» Task:
There is one span to output from the data below: the lines starting at the line with "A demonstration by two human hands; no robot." and ending at the line with "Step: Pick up". Output it exactly, ends included, nothing more.

» Data for this exercise:
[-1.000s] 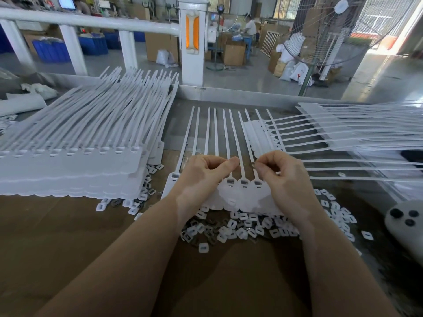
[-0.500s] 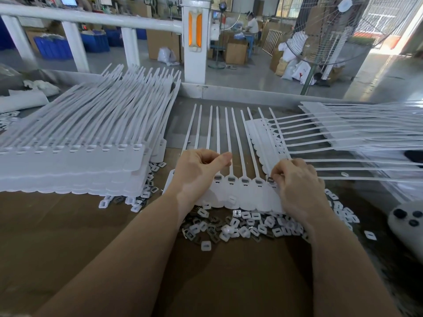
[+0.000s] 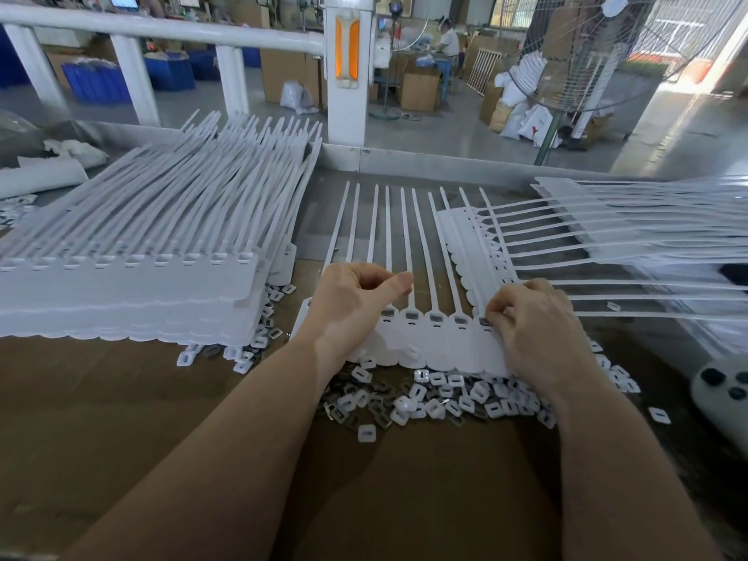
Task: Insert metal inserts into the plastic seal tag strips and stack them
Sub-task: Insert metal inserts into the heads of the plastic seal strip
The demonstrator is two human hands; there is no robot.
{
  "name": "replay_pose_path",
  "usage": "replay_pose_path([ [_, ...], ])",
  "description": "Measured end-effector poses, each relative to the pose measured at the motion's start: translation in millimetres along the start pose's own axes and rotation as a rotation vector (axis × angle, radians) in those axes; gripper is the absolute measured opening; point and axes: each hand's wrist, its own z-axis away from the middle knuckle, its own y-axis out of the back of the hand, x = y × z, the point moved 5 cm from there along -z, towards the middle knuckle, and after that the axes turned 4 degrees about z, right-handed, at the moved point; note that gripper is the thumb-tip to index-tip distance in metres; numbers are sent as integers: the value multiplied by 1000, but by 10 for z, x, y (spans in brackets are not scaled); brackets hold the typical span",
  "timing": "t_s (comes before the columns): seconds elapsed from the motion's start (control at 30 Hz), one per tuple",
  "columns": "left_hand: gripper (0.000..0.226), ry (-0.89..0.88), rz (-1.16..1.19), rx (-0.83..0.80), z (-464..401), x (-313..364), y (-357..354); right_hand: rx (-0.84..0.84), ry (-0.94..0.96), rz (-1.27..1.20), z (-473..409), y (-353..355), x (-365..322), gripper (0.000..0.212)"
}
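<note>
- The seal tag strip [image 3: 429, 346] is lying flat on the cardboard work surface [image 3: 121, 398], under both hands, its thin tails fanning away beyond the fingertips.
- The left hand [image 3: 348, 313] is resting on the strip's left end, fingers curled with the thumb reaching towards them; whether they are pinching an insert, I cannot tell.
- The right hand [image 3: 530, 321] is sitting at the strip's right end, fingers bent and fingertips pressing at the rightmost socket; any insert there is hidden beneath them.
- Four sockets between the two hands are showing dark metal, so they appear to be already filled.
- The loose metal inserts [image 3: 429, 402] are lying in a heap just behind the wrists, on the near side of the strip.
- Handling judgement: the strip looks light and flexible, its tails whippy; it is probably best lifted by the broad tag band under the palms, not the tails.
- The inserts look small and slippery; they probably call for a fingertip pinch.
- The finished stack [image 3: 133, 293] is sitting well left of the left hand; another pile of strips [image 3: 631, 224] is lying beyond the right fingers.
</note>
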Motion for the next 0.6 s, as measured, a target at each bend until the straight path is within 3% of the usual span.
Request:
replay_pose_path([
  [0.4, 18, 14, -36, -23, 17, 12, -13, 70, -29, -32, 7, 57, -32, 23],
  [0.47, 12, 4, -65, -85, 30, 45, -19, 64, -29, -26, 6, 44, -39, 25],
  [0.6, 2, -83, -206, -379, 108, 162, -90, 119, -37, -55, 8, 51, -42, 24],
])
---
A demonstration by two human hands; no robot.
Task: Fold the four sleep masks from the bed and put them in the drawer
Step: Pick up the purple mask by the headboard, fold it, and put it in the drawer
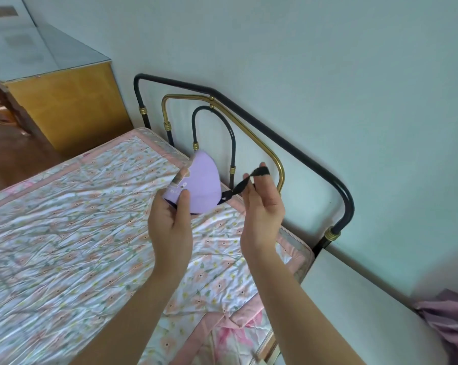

» Result below:
A demonstration by two human hands; no robot.
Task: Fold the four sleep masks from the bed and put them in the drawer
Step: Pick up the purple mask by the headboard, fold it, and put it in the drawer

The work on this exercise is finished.